▶ [Exercise brief]: Repeat the entire listing exactly.

'''

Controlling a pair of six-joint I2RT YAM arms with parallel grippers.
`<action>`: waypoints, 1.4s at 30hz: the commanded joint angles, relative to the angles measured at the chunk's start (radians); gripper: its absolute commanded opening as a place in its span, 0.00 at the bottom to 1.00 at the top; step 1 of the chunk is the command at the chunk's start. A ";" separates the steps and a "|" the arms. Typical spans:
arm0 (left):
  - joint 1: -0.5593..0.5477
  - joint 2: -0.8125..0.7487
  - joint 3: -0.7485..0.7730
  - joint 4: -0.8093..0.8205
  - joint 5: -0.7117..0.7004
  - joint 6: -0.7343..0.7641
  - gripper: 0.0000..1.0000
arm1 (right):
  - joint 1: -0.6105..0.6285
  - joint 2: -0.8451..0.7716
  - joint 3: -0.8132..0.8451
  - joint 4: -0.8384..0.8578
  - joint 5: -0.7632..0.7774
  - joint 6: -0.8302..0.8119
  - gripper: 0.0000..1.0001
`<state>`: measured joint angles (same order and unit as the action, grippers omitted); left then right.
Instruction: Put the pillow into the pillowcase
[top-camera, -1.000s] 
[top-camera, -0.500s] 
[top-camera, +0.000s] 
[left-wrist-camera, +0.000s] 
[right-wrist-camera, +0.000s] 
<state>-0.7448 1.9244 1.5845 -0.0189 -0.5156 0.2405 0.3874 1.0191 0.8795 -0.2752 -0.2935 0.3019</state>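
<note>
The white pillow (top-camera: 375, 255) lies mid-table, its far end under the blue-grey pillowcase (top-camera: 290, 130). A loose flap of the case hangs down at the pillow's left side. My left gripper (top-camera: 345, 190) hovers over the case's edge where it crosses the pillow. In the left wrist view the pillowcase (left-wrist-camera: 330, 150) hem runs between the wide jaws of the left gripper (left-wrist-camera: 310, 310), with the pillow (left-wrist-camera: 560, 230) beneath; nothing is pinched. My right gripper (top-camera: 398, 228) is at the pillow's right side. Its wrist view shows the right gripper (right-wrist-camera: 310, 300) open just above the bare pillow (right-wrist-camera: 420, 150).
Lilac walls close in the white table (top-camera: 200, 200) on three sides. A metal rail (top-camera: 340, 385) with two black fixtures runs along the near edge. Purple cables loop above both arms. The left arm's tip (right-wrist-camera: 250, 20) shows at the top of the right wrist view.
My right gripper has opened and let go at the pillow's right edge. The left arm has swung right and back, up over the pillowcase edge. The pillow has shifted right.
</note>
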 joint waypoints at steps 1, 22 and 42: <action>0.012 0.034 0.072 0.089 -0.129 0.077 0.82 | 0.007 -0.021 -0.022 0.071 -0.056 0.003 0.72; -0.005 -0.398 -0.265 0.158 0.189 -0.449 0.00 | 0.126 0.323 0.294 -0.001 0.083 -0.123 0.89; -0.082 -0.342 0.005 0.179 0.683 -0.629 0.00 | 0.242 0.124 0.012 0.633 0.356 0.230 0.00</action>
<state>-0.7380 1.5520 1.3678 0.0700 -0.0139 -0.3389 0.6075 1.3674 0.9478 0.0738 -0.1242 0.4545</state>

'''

▶ [Response to this exercise]:
Controlling a pair of six-joint I2RT YAM arms with parallel grippers.
`<action>`: waypoints, 1.4s at 30hz: the commanded joint angles, relative to the angles measured at the chunk's start (radians); gripper: its absolute commanded opening as a place in its span, 0.00 at the bottom to 1.00 at the top; step 1 of the chunk is the command at the chunk's start. A ";" separates the steps and a "|" the arms. Typical spans:
arm0 (left):
  - joint 1: -0.5593..0.5477
  - joint 2: -0.8125..0.7487
  - joint 3: -0.7485..0.7730
  - joint 4: -0.8093..0.8205
  - joint 5: -0.7117..0.7004
  - joint 6: -0.7343..0.7641
  - gripper: 0.0000..1.0000
arm1 (right):
  - joint 1: -0.6105..0.6285
  - joint 2: -0.8451..0.7716
  - joint 3: -0.8132..0.8451
  - joint 4: -0.8384..0.8578
  - joint 5: -0.7632..0.7774
  - joint 6: -0.8302..0.8119
  - gripper: 0.0000..1.0001
`<state>`: measured joint angles (same order and unit as the action, grippers omitted); left then right.
Instruction: Put the pillow into the pillowcase
[top-camera, -1.000s] 
[top-camera, -0.500s] 
[top-camera, +0.000s] 
[left-wrist-camera, +0.000s] 
[right-wrist-camera, +0.000s] 
<state>-0.7448 1.9244 1.5845 -0.0189 -0.5156 0.2405 0.3874 1.0191 0.8795 -0.2752 -0.2935 0.3019</state>
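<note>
The white pillow (top-camera: 375, 255) lies mid-table, its far end under the blue-grey pillowcase (top-camera: 290, 130). A loose flap of the case hangs down at the pillow's left side. My left gripper (top-camera: 345, 190) hovers over the case's edge where it crosses the pillow. In the left wrist view the pillowcase (left-wrist-camera: 330, 150) hem runs between the wide jaws of the left gripper (left-wrist-camera: 310, 310), with the pillow (left-wrist-camera: 560, 230) beneath; nothing is pinched. My right gripper (top-camera: 398, 228) is at the pillow's right side. Its wrist view shows the right gripper (right-wrist-camera: 310, 300) open just above the bare pillow (right-wrist-camera: 420, 150).
Lilac walls close in the white table (top-camera: 200, 200) on three sides. A metal rail (top-camera: 340, 385) with two black fixtures runs along the near edge. Purple cables loop above both arms. The left arm's tip (right-wrist-camera: 250, 20) shows at the top of the right wrist view.
My right gripper has opened and let go at the pillow's right edge. The left arm has swung right and back, up over the pillowcase edge. The pillow has shifted right.
</note>
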 joint waypoints at steps 1, 22 and 42: <action>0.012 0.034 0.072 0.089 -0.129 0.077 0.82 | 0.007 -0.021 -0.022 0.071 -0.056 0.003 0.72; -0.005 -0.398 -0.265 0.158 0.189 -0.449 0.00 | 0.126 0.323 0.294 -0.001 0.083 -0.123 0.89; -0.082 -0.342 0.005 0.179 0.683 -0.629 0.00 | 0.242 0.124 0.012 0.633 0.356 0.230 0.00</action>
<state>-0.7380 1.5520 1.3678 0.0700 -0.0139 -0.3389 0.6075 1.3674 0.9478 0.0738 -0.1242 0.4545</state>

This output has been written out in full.